Newspaper headlines: Tributes to London Bridge attack victim as PM pledges reforms

Jack Merritt Image copyright Other

The Sunday Times leads with Prime Minister Boris Johnson's promise to bring in tough new laws to "lock terrorists up and throw away the key" after it emerged that the London Bridge attacker, Usman Khan, was released part way through his sentence for a bomb plot.

Writing in the paper, counter-terrorism expert Ian Acheson says warnings he gave four years ago that the parole system couldn't cope with terrorists were ignored by the government.

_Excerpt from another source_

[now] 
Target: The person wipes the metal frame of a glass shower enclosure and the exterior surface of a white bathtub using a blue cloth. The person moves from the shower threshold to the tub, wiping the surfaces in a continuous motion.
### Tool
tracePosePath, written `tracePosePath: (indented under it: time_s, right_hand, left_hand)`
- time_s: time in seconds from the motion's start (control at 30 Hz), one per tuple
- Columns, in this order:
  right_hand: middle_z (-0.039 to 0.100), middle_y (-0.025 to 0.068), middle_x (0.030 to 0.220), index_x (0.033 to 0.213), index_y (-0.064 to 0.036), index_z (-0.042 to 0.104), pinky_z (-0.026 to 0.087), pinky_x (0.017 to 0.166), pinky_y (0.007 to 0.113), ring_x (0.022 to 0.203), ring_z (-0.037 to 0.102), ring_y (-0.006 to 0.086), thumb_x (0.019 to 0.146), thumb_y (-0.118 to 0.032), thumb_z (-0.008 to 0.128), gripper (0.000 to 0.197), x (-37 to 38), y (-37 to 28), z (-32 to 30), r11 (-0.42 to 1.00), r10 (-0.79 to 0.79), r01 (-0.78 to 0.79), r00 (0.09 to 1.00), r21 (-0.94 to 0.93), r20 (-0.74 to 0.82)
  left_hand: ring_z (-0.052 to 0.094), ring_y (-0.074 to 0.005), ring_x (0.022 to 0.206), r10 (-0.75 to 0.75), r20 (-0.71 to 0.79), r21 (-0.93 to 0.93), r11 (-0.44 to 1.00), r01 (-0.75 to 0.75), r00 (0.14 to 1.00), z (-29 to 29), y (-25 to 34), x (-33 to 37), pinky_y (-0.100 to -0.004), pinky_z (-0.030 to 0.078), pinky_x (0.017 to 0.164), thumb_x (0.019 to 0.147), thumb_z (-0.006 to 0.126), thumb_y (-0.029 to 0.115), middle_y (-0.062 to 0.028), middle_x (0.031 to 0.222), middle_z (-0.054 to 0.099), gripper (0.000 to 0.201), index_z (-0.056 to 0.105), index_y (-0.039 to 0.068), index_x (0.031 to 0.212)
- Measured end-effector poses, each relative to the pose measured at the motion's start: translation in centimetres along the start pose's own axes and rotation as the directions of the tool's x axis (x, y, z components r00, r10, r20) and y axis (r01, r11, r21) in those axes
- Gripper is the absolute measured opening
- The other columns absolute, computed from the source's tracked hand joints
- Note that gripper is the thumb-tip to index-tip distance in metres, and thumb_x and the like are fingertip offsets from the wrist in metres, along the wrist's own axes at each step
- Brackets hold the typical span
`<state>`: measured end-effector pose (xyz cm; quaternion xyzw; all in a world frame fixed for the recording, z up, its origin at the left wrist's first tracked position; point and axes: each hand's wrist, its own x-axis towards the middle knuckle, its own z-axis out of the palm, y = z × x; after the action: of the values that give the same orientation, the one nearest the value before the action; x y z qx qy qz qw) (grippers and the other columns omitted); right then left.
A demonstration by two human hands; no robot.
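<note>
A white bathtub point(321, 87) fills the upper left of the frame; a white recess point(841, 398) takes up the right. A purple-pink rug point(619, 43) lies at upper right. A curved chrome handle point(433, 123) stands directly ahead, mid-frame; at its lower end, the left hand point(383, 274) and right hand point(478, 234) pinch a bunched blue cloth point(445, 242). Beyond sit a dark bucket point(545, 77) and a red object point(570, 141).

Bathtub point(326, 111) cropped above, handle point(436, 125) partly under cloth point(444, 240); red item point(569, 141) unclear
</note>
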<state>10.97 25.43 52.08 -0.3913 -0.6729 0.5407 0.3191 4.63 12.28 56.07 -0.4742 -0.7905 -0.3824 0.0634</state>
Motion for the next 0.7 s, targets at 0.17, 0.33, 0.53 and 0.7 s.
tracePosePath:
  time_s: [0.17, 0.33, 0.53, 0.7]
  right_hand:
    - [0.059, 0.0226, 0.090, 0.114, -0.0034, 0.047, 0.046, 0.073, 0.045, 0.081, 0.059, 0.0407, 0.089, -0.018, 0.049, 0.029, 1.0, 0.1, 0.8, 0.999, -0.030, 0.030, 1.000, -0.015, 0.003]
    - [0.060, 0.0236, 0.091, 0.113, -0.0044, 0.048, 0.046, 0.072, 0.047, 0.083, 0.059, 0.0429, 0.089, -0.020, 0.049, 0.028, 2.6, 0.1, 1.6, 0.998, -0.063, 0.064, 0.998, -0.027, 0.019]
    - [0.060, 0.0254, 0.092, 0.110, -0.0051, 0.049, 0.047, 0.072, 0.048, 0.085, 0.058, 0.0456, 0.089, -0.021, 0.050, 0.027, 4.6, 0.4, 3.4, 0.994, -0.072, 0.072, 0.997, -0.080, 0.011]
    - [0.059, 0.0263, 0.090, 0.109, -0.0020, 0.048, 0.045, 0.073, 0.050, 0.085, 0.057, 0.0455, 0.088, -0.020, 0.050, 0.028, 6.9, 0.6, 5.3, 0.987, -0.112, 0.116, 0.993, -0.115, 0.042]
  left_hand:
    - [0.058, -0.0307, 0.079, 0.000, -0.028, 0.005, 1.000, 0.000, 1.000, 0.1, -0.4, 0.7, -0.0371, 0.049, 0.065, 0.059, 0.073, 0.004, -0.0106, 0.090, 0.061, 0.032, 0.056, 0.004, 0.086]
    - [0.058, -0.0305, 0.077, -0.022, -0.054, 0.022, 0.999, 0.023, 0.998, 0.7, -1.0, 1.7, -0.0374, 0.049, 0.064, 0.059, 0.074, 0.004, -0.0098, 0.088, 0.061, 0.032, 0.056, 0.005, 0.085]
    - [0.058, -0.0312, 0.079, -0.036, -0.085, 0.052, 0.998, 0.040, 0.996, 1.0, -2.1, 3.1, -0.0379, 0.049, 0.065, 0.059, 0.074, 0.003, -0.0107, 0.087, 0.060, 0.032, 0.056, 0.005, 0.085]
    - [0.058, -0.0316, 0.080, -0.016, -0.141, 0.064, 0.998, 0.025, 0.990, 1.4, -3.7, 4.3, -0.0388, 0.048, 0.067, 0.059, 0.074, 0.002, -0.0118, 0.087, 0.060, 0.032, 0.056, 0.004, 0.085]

"Soft justice plays Russian roulette with our lives" is the headline in the Sunday Express. Its story is based on an interview with a former counter-terror chief, Chris Phillips, who criticises the Appeal Court decision that allowed Khan's early release.

The paper quotes senior lawyers it says want the assessment of prisoner danger levels to be taken out of judges' hands.

The Observer says Mr Johnson's proposals - which it describes as "ultra hardline" - came as arguments about the blame for Friday's attack thrust the issue "into the centre of the election battle".

The paper's editorial calls the prime minister's tougher sentencing proposals a "cynical bid to exploit tragedy for political gain" and argues they are a "ploy to deflect from the sweeping cuts and botched reforms" of the police, prison and probation services.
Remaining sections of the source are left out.